TASK OBJECTIVE:
Make an exact transcription of the data below.

DATASET EXCERPT:

____

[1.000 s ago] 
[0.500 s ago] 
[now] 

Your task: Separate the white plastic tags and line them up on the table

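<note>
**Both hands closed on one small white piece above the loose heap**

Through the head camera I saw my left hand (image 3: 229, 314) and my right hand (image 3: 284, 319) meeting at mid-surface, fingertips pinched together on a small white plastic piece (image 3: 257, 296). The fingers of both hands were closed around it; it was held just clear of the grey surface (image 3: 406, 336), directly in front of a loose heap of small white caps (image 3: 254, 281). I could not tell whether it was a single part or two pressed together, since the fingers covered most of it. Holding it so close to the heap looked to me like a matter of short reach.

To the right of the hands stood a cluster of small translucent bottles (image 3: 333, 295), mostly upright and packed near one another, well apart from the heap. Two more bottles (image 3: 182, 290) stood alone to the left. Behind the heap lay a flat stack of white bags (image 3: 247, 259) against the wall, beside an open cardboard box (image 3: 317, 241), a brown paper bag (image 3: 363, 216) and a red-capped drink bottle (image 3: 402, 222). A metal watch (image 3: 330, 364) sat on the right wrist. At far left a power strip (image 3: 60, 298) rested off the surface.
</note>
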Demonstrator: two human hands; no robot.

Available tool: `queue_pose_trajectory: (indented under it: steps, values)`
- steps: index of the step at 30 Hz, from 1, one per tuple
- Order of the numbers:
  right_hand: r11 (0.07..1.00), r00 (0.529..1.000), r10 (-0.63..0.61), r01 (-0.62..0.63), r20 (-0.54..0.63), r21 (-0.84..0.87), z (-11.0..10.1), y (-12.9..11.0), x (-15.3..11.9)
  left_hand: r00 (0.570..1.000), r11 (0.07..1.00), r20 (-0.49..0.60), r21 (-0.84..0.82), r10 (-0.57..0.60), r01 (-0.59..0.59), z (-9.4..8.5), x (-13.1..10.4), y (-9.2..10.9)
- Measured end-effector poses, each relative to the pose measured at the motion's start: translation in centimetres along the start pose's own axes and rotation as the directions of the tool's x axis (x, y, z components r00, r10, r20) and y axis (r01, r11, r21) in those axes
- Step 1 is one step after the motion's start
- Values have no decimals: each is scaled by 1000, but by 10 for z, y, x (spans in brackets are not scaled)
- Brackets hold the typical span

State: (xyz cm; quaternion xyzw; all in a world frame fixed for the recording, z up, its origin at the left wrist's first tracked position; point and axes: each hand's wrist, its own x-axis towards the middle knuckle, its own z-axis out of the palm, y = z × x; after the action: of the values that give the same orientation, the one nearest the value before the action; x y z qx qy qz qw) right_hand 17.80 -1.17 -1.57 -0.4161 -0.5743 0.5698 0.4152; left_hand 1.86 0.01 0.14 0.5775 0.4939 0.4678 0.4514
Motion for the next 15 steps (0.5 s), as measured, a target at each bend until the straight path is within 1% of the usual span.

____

RESULT BELOW:
[1.000 s ago] 
[0.500 s ago] 
[now] 

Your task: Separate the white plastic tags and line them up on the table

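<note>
**Both hands closed on one small white piece above the loose heap**

Through the head camera I saw my left hand (image 3: 229, 314) and my right hand (image 3: 284, 319) meeting at mid-surface, fingertips pinched together on a small white plastic piece (image 3: 257, 296). The fingers of both hands were closed around it; it was held just clear of the grey surface (image 3: 406, 336), directly in front of a loose heap of small white caps (image 3: 254, 281). I could not tell whether it was a single part or two pressed together, since the fingers covered most of it. Holding it so close to the heap looked to me like a matter of short reach.

To the right of the hands stood a cluster of small translucent bottles (image 3: 333, 295), mostly upright and packed near one another, well apart from the heap. Two more bottles (image 3: 182, 290) stood alone to the left. Behind the heap lay a flat stack of white bags (image 3: 247, 259) against the wall, beside an open cardboard box (image 3: 317, 241), a brown paper bag (image 3: 363, 216) and a red-capped drink bottle (image 3: 402, 222). A metal watch (image 3: 330, 364) sat on the right wrist. At far left a power strip (image 3: 60, 298) rested off the surface.
</note>
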Demonstrator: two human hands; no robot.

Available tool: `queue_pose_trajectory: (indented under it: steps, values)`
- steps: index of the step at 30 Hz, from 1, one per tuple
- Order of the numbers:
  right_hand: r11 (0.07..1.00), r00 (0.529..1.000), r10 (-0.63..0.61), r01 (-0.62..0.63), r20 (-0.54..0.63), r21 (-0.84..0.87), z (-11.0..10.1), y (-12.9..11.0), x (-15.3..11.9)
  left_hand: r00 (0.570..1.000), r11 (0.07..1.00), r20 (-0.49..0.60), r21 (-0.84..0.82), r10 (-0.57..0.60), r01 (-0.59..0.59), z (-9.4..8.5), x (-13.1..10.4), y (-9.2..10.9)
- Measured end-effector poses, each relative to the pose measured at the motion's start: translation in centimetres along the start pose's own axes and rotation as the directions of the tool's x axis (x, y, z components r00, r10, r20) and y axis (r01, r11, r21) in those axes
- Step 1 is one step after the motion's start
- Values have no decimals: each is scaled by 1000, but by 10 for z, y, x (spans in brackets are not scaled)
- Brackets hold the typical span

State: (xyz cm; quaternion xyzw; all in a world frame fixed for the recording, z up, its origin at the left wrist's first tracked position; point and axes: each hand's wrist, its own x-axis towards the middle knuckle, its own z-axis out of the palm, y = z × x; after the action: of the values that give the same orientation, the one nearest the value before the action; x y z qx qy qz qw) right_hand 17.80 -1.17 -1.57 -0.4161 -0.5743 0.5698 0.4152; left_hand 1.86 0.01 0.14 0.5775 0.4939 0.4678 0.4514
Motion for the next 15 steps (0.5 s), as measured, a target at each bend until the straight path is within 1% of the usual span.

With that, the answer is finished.